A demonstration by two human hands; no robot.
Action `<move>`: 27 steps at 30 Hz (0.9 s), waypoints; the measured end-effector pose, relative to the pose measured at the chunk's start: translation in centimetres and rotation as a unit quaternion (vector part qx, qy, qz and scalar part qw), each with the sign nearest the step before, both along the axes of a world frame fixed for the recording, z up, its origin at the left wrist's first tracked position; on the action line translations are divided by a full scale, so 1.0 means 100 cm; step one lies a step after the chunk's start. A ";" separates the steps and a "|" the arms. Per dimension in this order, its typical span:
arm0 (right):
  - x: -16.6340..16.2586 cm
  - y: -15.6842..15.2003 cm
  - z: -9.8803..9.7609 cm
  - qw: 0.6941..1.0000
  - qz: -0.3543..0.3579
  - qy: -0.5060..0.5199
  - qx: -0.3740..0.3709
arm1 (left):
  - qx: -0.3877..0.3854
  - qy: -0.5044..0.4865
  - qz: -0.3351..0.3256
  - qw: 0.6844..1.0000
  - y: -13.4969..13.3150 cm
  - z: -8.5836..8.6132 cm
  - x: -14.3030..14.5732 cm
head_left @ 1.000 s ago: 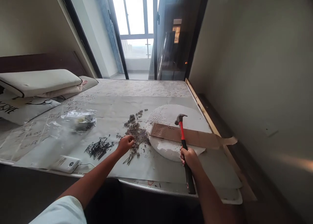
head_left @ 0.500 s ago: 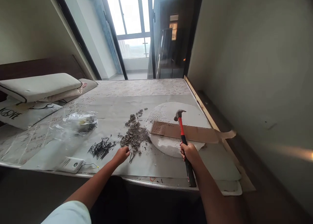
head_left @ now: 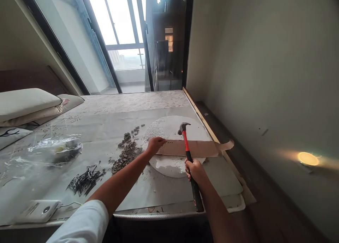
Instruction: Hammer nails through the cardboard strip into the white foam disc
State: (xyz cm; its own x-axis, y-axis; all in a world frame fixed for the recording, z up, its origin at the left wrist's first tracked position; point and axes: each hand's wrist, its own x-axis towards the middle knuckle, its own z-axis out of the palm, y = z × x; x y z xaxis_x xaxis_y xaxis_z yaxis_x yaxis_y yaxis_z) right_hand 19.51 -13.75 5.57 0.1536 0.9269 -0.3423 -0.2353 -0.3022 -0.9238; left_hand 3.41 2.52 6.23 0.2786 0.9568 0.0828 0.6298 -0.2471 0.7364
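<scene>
My right hand [head_left: 195,169] is wrapped round the black grip of a claw hammer [head_left: 186,143], its steel head raised above a brown strip of board [head_left: 201,149]. At the near left end of that strip, my left hand [head_left: 155,144] is closed in a pinch; what its fingertips hold, if anything, is too small to make out. Small holes dot the strip by the fingers. Beneath the strip lies a white round slab [head_left: 169,167] with a rough, pitted surface. Grey rubble [head_left: 127,154] is heaped left of the slab, partly behind my left forearm.
A pile of dark nails [head_left: 86,179] lies left of my forearm. Behind it is a clear plastic bag [head_left: 59,147]; a white power bank [head_left: 39,210] with a cable sits at the near edge. Pillows [head_left: 29,103] lie far left. A wooden rail [head_left: 201,117] runs along the right.
My left hand has moved right and forward, from beside the rubble to the brown strip's left end. My right hand still grips the hammer. The view has turned to the right.
</scene>
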 end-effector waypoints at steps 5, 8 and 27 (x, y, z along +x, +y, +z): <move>0.004 0.001 0.002 1.000 -0.008 0.005 -0.001 | 0.012 0.015 -0.032 0.999 0.022 -0.019 0.051; 0.005 0.002 0.004 1.000 -0.014 0.014 -0.006 | 0.010 0.021 -0.037 0.999 0.028 -0.028 0.059; 0.000 -0.016 0.015 0.997 0.038 -0.067 0.025 | 0.082 0.077 -0.037 0.993 0.031 -0.051 0.054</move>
State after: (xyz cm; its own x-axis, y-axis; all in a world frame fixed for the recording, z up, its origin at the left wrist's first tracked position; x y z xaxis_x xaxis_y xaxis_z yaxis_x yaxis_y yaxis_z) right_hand 19.56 -15.34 7.09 0.1241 0.9529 -0.2769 -0.0868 -0.2675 -0.9596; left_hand 8.78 5.66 1.17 0.3698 0.9102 0.1864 0.7070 -0.4059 0.5791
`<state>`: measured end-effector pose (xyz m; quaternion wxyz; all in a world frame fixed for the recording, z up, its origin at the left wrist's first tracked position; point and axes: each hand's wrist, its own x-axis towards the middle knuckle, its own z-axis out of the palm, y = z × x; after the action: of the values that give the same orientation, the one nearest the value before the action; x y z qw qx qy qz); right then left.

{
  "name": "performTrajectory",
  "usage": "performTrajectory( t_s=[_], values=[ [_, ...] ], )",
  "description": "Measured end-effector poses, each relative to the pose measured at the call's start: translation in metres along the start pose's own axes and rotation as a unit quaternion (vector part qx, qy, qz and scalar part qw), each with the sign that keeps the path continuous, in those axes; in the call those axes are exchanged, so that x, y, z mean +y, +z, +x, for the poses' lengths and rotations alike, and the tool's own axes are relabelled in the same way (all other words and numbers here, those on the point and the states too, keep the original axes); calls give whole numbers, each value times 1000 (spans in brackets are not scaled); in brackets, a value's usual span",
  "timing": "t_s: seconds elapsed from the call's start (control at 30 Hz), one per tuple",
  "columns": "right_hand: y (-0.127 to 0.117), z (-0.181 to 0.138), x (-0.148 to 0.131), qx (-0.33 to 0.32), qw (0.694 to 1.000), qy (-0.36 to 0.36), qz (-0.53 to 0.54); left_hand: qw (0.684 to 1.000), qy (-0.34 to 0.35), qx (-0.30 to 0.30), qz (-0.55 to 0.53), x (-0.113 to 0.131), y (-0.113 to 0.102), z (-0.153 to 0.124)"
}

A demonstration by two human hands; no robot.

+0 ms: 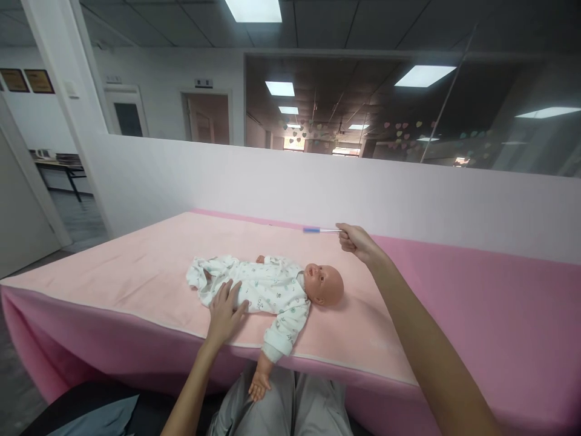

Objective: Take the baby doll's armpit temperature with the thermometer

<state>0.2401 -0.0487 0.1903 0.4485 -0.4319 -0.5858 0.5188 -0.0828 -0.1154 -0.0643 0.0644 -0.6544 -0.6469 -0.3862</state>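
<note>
A baby doll in a white patterned sleepsuit lies on its back on the pink-covered table, head to the right, one arm hanging over the front edge. My left hand rests flat and open on the doll's body near its waist. My right hand is stretched out beyond the doll's head, fingers pinched on a thin white stick with a blue tip, held level above the table and pointing left.
A low white partition wall runs behind the table, with dark glass above it. The darker pink cover spreads to the right. An open doorway and floor lie at the left. My lap in grey trousers is below the table edge.
</note>
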Motion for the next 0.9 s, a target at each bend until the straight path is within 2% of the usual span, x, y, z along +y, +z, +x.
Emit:
performTrajectory(
  t_s=[0.13,0.33,0.47,0.53,0.6,0.67,0.8,0.9],
  values=[
    [3,11,-5,26,998,-13,-61,1000,6,3,1,-1,1,0],
    [18,20,9,52,990,7,-134,1000,2,3,4,-1,1,0],
    [17,15,7,52,988,-5,-147,1000,1,-4,4,1,-1,-1],
    [16,6,8,73,979,-39,-184,1000,0,-5,4,1,0,-1],
    [14,-7,14,111,951,-96,-271,1000,0,-2,5,1,1,-1],
    [15,-23,28,134,904,-140,-380,1000,1,1,6,1,2,0],
    [22,-46,68,138,792,-107,-586,1000,-2,14,18,2,3,-2],
    [29,-55,99,116,714,-88,-685,999,-3,42,33,9,-1,-2]
  ],
)
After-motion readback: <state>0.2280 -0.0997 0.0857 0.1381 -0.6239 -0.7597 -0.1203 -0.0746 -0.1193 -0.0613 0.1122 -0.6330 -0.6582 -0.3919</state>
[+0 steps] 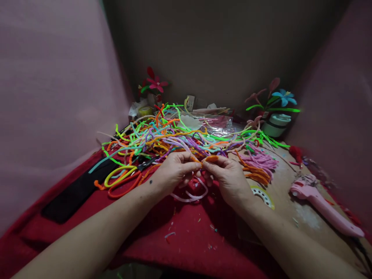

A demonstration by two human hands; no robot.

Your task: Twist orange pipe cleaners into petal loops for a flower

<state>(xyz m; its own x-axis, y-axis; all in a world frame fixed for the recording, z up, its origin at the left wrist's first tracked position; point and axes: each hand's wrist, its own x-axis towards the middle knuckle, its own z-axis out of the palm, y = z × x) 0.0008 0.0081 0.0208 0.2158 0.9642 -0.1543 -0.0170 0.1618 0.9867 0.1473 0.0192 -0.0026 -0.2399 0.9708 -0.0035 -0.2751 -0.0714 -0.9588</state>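
Observation:
In the middle of the head view, my two hands meet fingertip to fingertip over the red cloth. An orange pipe cleaner [211, 158] sticks out flat and looped from my right hand [228, 174], whose thumb and fingers pinch it. My left hand [177, 170] is closed, its thumb and forefinger pinching the orange piece close by. Their fingers partly hide the join between them. Just behind lies a tangled heap of colourful pipe cleaners [168, 135]. Left of my left hand rest scissors with yellow and red handles [123, 178].
On the right, a brown board [308, 209] carries a pink glue gun [325, 205], a tape roll [263, 197] and a pink pipe cleaner bundle [260, 161]. A black flat item [72, 193] lies left. Pipe-cleaner flowers, one pink [157, 83] and one blue [284, 97], stand behind.

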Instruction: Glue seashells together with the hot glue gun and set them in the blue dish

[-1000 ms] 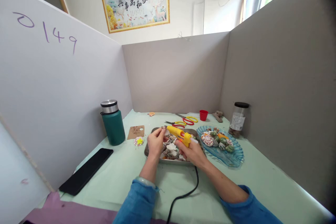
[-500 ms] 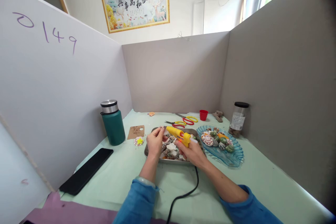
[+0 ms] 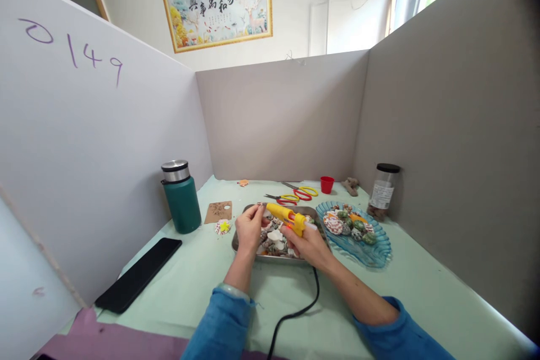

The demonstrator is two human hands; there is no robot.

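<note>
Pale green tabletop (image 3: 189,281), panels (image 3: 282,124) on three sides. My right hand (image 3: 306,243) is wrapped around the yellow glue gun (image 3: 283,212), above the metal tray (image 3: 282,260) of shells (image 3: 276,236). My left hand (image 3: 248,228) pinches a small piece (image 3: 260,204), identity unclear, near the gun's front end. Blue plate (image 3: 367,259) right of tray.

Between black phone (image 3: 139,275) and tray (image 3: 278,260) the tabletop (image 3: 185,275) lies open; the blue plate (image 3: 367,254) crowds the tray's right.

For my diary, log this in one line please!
left hand: pinching unclear small piece; right hand: holding glue gun; tray beneath: shells
</note>
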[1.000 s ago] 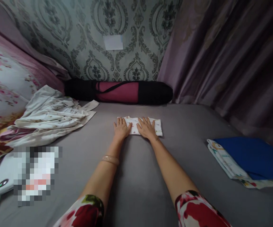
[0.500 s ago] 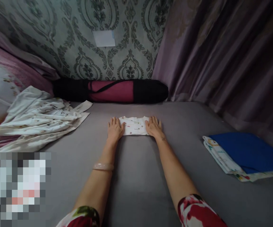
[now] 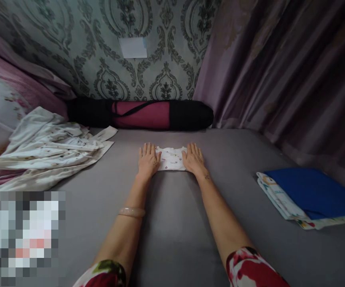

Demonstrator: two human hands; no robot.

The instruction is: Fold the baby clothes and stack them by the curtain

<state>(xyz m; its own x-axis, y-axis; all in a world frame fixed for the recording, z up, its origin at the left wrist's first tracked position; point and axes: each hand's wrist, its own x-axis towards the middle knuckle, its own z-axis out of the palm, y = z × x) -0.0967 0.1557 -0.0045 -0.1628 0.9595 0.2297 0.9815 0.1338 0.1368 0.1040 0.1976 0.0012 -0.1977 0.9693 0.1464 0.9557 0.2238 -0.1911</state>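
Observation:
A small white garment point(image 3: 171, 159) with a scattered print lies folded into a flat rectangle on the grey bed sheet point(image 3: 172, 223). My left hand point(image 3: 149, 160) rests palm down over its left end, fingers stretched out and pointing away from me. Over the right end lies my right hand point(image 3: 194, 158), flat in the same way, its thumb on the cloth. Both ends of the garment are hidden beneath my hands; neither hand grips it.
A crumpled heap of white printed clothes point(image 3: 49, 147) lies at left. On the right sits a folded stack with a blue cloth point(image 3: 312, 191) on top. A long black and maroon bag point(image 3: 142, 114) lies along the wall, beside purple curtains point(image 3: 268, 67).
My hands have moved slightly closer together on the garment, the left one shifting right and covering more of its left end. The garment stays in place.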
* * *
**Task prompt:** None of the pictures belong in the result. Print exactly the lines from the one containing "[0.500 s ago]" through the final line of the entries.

**Task result:**
[0.500 s ago] 
[now] 

Demonstrator: two human hands; no robot.

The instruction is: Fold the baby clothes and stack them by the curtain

<state>(xyz m; its own x-axis, y-axis; all in a world frame fixed for the recording, z up, its origin at the left wrist's first tracked position; point and axes: each hand's wrist, its own x-axis towards the middle knuckle, its own z-axis out of the palm, y = z × x) -0.0967 0.1557 -0.0045 -0.1628 0.9595 0.2297 0.9815 0.1338 0.1368 0.1040 0.1976 0.0012 -0.1977 0.9693 0.1464 0.9557 0.2238 -0.1911</state>
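Observation:
A small white garment point(image 3: 171, 159) with a scattered print lies folded into a flat rectangle on the grey bed sheet point(image 3: 172, 223). My left hand point(image 3: 149, 160) rests palm down over its left end, fingers stretched out and pointing away from me. Over the right end lies my right hand point(image 3: 194, 158), flat in the same way, its thumb on the cloth. Both ends of the garment are hidden beneath my hands; neither hand grips it.
A crumpled heap of white printed clothes point(image 3: 49, 147) lies at left. On the right sits a folded stack with a blue cloth point(image 3: 312, 191) on top. A long black and maroon bag point(image 3: 142, 114) lies along the wall, beside purple curtains point(image 3: 268, 67).
My hands have moved slightly closer together on the garment, the left one shifting right and covering more of its left end. The garment stays in place.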

What this exercise required has been given in full.